WHAT YOU NEED TO DO
An exact copy of the listing below is the answer, with the pictures removed.
-=-=-=-=-
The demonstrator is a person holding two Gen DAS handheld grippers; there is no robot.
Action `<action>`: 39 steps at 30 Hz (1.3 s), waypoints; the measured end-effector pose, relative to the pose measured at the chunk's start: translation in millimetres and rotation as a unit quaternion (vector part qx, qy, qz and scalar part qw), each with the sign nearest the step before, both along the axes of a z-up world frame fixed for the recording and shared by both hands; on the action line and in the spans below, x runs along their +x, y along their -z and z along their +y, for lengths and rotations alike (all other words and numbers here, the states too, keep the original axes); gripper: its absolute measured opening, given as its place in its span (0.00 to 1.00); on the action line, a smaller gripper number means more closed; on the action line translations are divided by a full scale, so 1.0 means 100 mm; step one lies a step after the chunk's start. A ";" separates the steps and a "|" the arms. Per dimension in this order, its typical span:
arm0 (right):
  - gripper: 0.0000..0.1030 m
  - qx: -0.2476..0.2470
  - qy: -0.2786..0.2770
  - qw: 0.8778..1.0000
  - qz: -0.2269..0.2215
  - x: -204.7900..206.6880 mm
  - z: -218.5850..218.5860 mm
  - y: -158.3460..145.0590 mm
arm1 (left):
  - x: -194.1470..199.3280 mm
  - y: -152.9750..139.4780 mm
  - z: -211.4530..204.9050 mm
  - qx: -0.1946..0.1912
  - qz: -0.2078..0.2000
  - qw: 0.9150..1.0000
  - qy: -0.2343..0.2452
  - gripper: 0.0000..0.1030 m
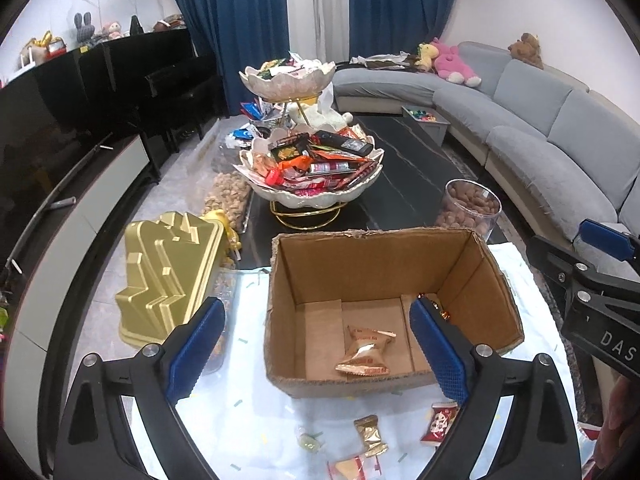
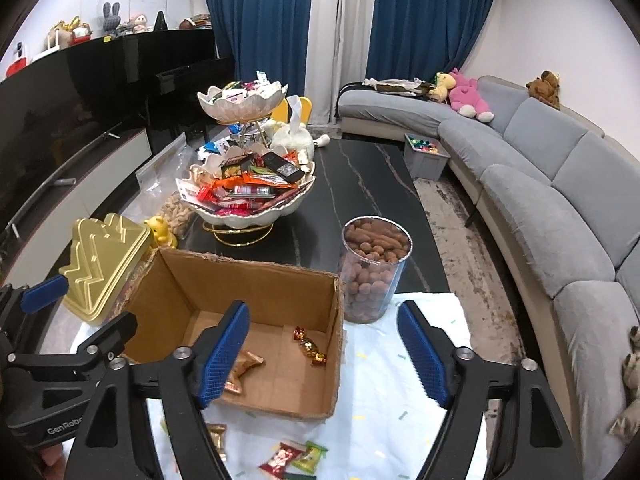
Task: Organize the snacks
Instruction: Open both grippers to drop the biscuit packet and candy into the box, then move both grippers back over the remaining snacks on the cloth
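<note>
Two grippers of ours, left gripper [image 1: 316, 354] and right gripper [image 2: 322, 354], fingers spread wide and empty, over cardboard box [image 1: 384, 256] holding gold snack packet [image 1: 366, 354], loose sweets on the tabletop

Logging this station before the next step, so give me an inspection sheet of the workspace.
Surface: white cloth over the near end of a dark table.
Job's things: open cardboard box holding a gold snack packet and a wrapped candy; loose wrapped snacks on the cloth in front.
Clutter: gold tin, clear jar of nuts, tiered snack stand.
Grippers: left gripper and right gripper both open, holding nothing.
Cables: nothing seen.
Surroundings: grey sofa, blue curtains.
</note>
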State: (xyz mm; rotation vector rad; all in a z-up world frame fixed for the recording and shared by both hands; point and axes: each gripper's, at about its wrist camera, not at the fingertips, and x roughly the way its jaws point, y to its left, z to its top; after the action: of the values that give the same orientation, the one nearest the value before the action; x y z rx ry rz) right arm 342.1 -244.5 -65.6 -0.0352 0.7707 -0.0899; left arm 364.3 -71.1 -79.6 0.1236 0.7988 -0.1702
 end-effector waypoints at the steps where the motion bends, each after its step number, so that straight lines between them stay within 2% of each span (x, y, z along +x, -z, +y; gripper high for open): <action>1: 0.81 -0.001 0.001 1.000 -0.002 -0.03 0.00 -0.01 | -0.02 -0.01 0.00 0.001 -0.002 1.000 -0.001 0.95; 25: 0.82 0.015 0.018 0.999 0.029 -0.72 -0.09 0.07 | -0.67 -0.04 0.10 0.002 0.003 1.000 -0.005 0.97; 39: 0.82 0.014 0.008 0.999 0.050 -1.08 -0.06 0.27 | -1.07 0.17 0.09 0.012 0.013 1.000 -0.004 0.97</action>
State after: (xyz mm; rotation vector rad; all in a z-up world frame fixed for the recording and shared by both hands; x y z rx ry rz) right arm 234.3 -250.6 -92.8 -0.0063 0.8713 -0.0932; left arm 257.6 -62.4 -96.2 0.1405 0.8272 -0.1552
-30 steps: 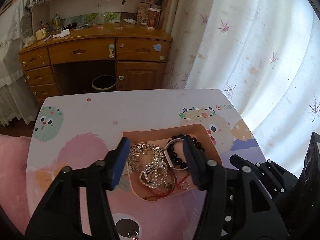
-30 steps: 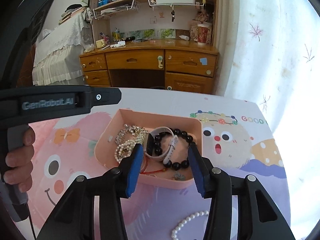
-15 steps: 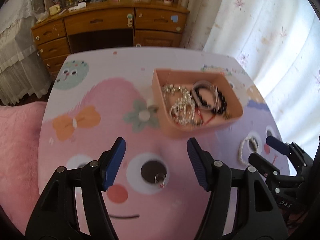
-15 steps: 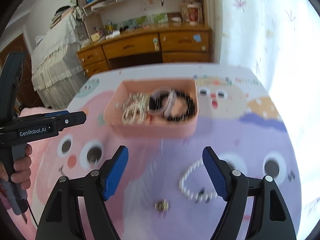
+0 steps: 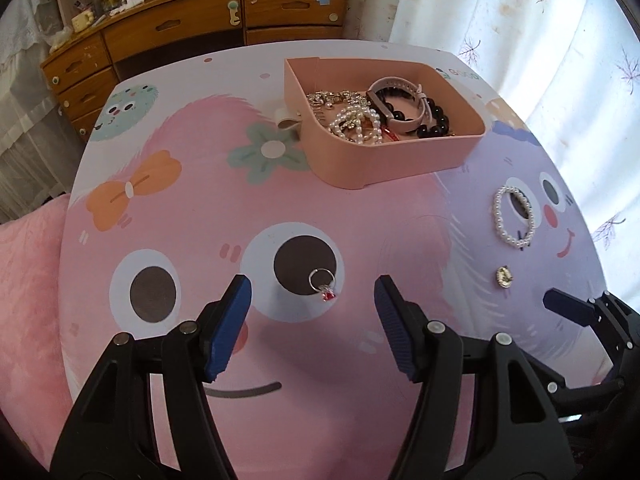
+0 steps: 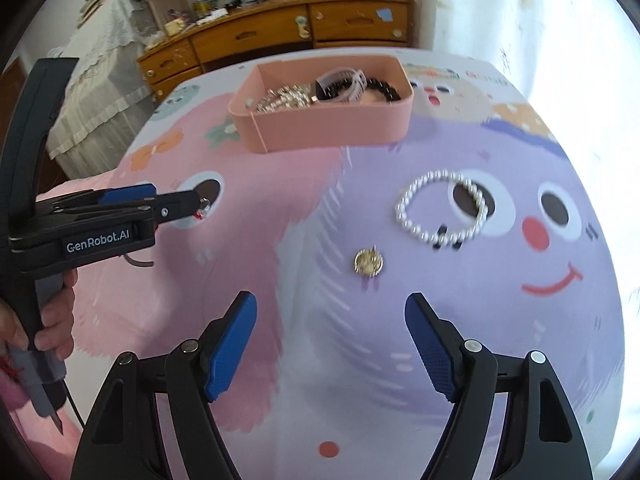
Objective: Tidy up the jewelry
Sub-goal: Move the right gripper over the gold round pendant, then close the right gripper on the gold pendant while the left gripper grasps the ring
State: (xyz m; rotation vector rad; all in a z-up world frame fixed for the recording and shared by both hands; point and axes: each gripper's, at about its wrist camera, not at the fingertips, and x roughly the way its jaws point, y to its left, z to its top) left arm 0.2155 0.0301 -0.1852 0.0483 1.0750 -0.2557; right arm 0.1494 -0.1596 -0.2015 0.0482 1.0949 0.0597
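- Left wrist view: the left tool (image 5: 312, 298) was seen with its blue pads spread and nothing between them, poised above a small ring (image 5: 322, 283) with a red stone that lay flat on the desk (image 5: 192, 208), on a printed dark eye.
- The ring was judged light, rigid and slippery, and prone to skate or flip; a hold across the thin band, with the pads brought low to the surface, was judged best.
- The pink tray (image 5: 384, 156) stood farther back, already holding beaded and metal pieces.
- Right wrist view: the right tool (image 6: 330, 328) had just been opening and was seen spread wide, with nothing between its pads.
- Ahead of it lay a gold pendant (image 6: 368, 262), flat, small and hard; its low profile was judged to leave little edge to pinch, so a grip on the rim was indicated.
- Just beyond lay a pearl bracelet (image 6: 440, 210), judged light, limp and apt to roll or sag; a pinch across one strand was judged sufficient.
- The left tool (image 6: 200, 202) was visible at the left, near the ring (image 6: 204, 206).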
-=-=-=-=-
RESPONSE
The demonstrator is a person holding two Gen DAS handheld grippers; there is no robot.
Action `<action>`: 39 steps at 30 Hz (1.3 s), waypoints; the measured end-effector pose, relative to the pose measured at the chunk's start: translation in millimetres and rotation as a unit quaternion (vector part qx, qy, qz and scalar part qw), each with the sign nearest the step before, both along the axes of a z-up world frame fixed for the recording and shared by both hands; on the action line and in the spans below, x runs along their +x, y along their -z and z along their +y, for lengths and rotations alike (all other words and numbers here, the states too, keep the original axes); gripper: its absolute measured opening, given as its place in its span (0.00 to 1.00); on the action line, a smaller gripper number means more closed; on the action line translations are divided by a full scale, so 1.0 means 100 mm; step one lies a step after the chunk's start. A ";" separates the steps and a "|" the arms. Per dimension in this order, its typical span:
arm0 (right):
  - gripper: 0.0000..0.1030 m
  - qx: -0.2476..0.2470
  - qy: -0.2786..0.2770
  - qw: 0.8778..1.0000
  - qz: -0.2269..0.2215
  - x: -204.7900..206.6880 mm
  - z: -218.5850..218.5860 mm
  - y: -158.3460..145.0590 mm
arm1 (left):
  - x: -194.1470..199.3280 mm
  - y: -152.9750..139.4780 mm
  - z: -211.4530..204.9050 mm
  - qx: -0.1946..0.1912
  - qz: -0.2078..0.2000
  - qw: 0.9150..1.0000
  - qy: -0.2343..0.2452
  - gripper: 0.0000..0.1030 m
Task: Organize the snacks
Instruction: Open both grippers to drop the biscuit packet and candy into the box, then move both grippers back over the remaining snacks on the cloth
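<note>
Two grippers of ours, left gripper [image 1: 316, 354] and right gripper [image 2: 322, 354], fingers spread wide and empty, over cardboard box [image 1: 384, 256] holding gold snack packet [image 1: 366, 354], loose sweets on the tabletop

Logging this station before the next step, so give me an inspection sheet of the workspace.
Surface: white cloth over the near end of a dark table.
Job's things: open cardboard box holding a gold snack packet and a wrapped candy; loose wrapped snacks on the cloth in front.
Clutter: gold tin, clear jar of nuts, tiered snack stand.
Grippers: left gripper and right gripper both open, holding nothing.
Cables: nothing seen.
Surroundings: grey sofa, blue curtains.
</note>
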State: (xyz mm; rotation vector rad; all in a z-up world frame fixed for the recording and shared by both hands; point and axes: each gripper's, at about its wrist camera, not at the fingertips, and x roughly the way its jaws point, y to its left, z to its top; after the action: of the values that give the same orientation, the one nearest the value before the action; x y z rx ry rz) right arm 342.1 -244.5 -65.6 -0.0352 0.7707 -0.0899; left arm 364.3 -71.1 -79.6 0.1236 0.7988 -0.1702
 end-effector waypoints at the steps where the motion bends, each after its step number, so that straight lines between them stay within 2% of each span (x, y, z along +x, -z, +y; gripper high for open): <action>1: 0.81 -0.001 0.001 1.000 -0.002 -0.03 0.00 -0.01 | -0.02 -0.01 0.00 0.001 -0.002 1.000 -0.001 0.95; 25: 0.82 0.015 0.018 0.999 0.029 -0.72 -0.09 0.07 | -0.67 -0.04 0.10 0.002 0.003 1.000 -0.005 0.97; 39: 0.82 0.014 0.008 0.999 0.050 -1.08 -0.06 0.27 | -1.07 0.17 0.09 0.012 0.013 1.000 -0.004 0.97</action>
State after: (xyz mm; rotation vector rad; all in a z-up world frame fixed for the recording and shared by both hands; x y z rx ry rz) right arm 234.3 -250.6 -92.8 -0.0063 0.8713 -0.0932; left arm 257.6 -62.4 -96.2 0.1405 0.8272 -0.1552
-30 steps: 
-30 steps: 
-15 steps: 
-15 steps: 
+0 steps: 
+0 steps: 
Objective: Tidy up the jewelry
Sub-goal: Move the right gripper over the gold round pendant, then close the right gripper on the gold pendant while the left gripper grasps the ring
State: (xyz m; rotation vector rad; all in a z-up world frame fixed for the recording and shared by both hands; point and axes: each gripper's, at about its wrist camera, not at the fingertips, and x roughly the way its jaws point, y to its left, z to its top) left arm 0.2155 0.0301 -0.1852 0.0483 1.0750 -0.2557; right arm 0.1494 -0.1596 -0.2015 0.0482 1.0949 0.0597
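- Left wrist view: the left tool (image 5: 312, 298) was seen with its blue pads spread and nothing between them, poised above a small ring (image 5: 322, 283) with a red stone that lay flat on the desk (image 5: 192, 208), on a printed dark eye.
- The ring was judged light, rigid and slippery, and prone to skate or flip; a hold across the thin band, with the pads brought low to the surface, was judged best.
- The pink tray (image 5: 384, 156) stood farther back, already holding beaded and metal pieces.
- Right wrist view: the right tool (image 6: 330, 328) had just been opening and was seen spread wide, with nothing between its pads.
- Ahead of it lay a gold pendant (image 6: 368, 262), flat, small and hard; its low profile was judged to leave little edge to pinch, so a grip on the rim was indicated.
- Just beyond lay a pearl bracelet (image 6: 440, 210), judged light, limp and apt to roll or sag; a pinch across one strand was judged sufficient.
- The left tool (image 6: 200, 202) was visible at the left, near the ring (image 6: 204, 206).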

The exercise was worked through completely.